### Instructions for the task:
The copy you print must match the listing exactly, with its pictures removed.

### Data section:

□ □ □ □ □ □ □

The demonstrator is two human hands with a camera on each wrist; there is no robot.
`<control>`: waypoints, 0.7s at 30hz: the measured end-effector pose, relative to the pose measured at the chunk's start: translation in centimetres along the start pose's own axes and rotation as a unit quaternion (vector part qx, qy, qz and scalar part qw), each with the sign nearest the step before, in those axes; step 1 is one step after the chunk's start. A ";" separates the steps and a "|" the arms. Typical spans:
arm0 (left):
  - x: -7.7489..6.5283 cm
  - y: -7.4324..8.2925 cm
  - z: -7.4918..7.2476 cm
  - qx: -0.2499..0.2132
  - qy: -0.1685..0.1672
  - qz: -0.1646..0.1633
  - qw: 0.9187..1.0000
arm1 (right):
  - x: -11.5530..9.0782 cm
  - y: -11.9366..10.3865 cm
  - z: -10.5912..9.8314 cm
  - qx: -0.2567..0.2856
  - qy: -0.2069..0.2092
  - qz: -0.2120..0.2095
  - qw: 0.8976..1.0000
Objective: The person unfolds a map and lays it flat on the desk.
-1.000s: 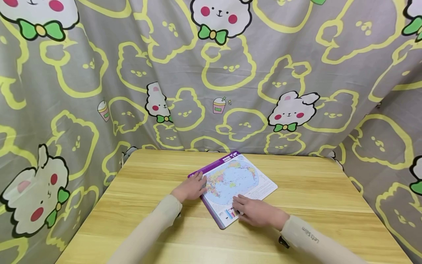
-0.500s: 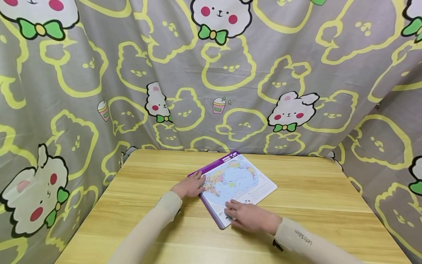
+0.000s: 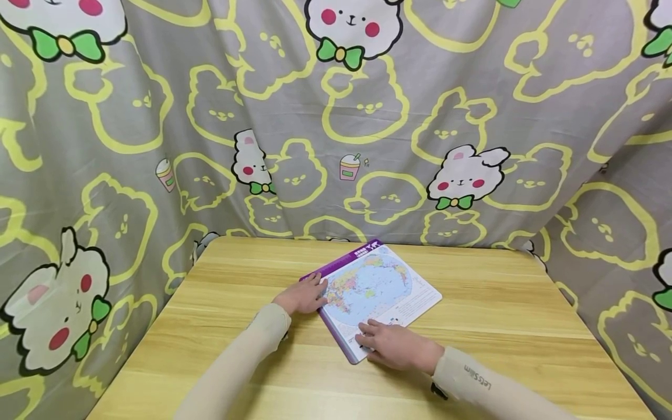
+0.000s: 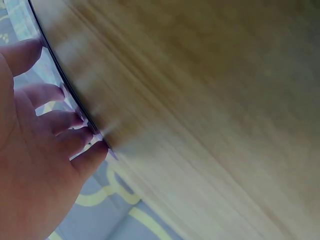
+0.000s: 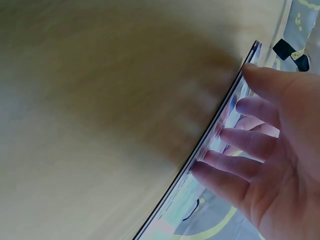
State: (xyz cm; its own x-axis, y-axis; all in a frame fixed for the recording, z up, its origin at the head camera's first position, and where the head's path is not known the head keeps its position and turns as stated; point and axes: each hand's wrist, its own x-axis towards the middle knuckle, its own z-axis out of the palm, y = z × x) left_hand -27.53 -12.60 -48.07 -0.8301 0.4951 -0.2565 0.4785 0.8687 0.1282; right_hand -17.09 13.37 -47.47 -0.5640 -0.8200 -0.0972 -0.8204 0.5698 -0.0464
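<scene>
A thin world map board [image 3: 378,297] with a purple border lies flat on the table, turned at an angle. My left hand [image 3: 301,295] rests on its left side, fingers spread over the purple edge. Along the near edge, my right hand [image 3: 397,346] lies with its fingertips on the board's lower white strip, covering part of the printing there. In the left wrist view, relaxed fingers [image 4: 75,120] touch the glossy surface by its dark rim. The right wrist view likewise has lightly bent fingers [image 5: 250,142] resting on the board, none curled round it.
The wooden table [image 3: 504,332] extends around the board on all sides, its back edge just beyond the board's far corner. A grey curtain [image 3: 378,198] with yellow outlines and cartoon rabbits hangs behind the table and along both sides.
My right hand has slid left and slightly toward me along the board's near edge, uncovering some printing. The left hand and the board have stayed nearly still.
</scene>
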 end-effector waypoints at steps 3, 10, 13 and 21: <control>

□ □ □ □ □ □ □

### Reply to the task:
The demonstrator is two human hands with a camera on each wrist; there is no robot.
`<control>`: waypoints, 0.7s at 30hz: the measured end-effector pose, relative to the pose measured at the chunk's start: translation in centimetres along the start pose's own axes and rotation as a unit quaternion (vector part qx, qy, qz and scalar part qw), each with the sign nearest the step before, in those axes; step 1 is one step after the chunk's start. A ";" separates the steps and a "|" the arms. Typical spans:
arm0 (left):
  - x: -7.7489..6.5283 cm
  - y: -7.4324..8.2925 cm
  - z: -7.4918..7.2476 cm
  - qx: -0.2499..0.2132
  - qy: -0.1685..0.1672
  - qz: -0.1646..0.1633
  - qw: 0.9187..1.0000
arm1 (right):
  - x: -11.5530..9.0782 cm
  - y: -11.9366..10.3865 cm
  - z: -10.5912..9.8314 cm
  - qx: -0.2567..0.2856
  - qy: -0.2069..0.2092
  - qz: -0.2120..0.2095
  - qw: 0.8976..1.0000
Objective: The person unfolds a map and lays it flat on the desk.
-1.000s: 
-0.500s: 
+0.000s: 
+0.000s: 
+0.000s: 
State: (xyz cm; its own x-axis, y-axis; all in a frame fixed for the recording, z up, its origin at the head camera's first position, and where the head's path is not known the head keeps its position and turns as stated; point and axes: each hand's wrist, its own x-axis towards the middle knuckle, its own z-axis out of the palm, y = z × x) left_hand -27.53 -12.60 -48.07 -0.8301 0.4951 -0.2565 0.4785 0.8687 0.1282; right_hand -17.09 13.37 -47.47 -0.5640 -0.8200 -0.0972 -0.8204 0.5698 -0.0464
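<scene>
A thin world map board [image 3: 378,297] with a purple border lies flat on the table, turned at an angle. My left hand [image 3: 301,295] rests on its left side, fingers spread over the purple edge. Along the near edge, my right hand [image 3: 397,346] lies with its fingertips on the board's lower white strip, covering part of the printing there. In the left wrist view, relaxed fingers [image 4: 75,120] touch the glossy surface by its dark rim. The right wrist view likewise has lightly bent fingers [image 5: 250,142] resting on the board, none curled round it.
The wooden table [image 3: 504,332] extends around the board on all sides, its back edge just beyond the board's far corner. A grey curtain [image 3: 378,198] with yellow outlines and cartoon rabbits hangs behind the table and along both sides.
My right hand has slid left and slightly toward me along the board's near edge, uncovering some printing. The left hand and the board have stayed nearly still.
</scene>
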 end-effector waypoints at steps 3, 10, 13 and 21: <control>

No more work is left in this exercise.